# Instructions to follow:
If a line in the listing below contains "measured", return that line.

╭─ Recorded data

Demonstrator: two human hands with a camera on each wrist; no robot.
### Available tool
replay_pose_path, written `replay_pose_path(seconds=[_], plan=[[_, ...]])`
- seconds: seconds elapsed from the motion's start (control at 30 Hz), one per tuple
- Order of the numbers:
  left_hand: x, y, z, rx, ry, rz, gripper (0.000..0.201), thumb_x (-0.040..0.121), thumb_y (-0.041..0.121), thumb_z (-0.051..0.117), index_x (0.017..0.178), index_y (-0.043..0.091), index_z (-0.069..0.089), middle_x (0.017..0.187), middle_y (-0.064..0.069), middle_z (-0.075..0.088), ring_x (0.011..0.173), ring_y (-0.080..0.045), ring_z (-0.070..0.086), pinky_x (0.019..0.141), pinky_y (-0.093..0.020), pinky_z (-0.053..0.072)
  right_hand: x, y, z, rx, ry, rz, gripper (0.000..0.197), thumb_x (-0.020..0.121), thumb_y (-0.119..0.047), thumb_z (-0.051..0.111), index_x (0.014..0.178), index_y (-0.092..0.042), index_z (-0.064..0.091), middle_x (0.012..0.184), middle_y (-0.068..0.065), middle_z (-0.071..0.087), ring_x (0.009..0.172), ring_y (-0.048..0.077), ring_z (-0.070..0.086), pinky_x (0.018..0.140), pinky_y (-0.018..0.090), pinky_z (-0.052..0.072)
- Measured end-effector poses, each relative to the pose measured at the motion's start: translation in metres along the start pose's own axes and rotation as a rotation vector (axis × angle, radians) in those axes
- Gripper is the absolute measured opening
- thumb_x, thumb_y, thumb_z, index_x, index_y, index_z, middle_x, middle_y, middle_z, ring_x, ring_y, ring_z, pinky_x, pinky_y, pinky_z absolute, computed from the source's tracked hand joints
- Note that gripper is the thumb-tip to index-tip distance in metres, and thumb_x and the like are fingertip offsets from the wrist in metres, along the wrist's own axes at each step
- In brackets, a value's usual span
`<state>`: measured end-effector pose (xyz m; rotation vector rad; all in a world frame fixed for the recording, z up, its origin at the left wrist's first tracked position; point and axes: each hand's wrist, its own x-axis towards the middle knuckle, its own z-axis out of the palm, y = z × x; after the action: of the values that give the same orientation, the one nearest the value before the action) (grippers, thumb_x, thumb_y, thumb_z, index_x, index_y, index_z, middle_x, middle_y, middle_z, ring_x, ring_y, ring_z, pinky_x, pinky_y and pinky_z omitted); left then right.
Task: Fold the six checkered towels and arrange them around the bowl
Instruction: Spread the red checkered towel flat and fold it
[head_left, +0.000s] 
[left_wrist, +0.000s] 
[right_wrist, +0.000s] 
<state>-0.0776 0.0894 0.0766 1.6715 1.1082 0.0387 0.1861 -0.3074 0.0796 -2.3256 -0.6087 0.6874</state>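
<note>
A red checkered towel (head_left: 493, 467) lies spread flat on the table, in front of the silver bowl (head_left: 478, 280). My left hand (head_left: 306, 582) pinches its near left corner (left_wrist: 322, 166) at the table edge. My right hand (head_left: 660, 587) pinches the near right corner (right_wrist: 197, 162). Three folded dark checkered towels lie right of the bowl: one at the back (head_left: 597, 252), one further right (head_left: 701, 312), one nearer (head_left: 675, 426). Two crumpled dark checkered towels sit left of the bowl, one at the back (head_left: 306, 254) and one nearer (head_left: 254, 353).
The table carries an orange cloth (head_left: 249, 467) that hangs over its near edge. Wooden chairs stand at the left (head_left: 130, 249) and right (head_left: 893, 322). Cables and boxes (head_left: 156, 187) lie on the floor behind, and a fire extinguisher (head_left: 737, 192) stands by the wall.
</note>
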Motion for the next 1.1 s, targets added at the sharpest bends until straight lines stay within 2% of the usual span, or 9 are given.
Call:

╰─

# Answer to this task:
- Measured end-effector poses, each relative to the pose measured at the motion's start: translation in metres along the start pose's own axes and rotation as a rotation vector (axis × angle, radians) in those axes
- Gripper is the absolute measured opening
`<state>`: measured end-effector pose (xyz m; rotation vector rad; all in a world frame fixed for the recording, z up, its origin at the left wrist's first tracked position; point and axes: each hand's wrist, its own x-axis towards the middle knuckle, its own z-axis out of the palm, y = z × x; after the action: of the values that give the same orientation, the one nearest the value before the action) (grippers, thumb_x, thumb_y, thumb_z, index_x, index_y, index_z, middle_x, middle_y, middle_z, ring_x, ring_y, ring_z, pinky_x, pinky_y and pinky_z omitted); left then right.

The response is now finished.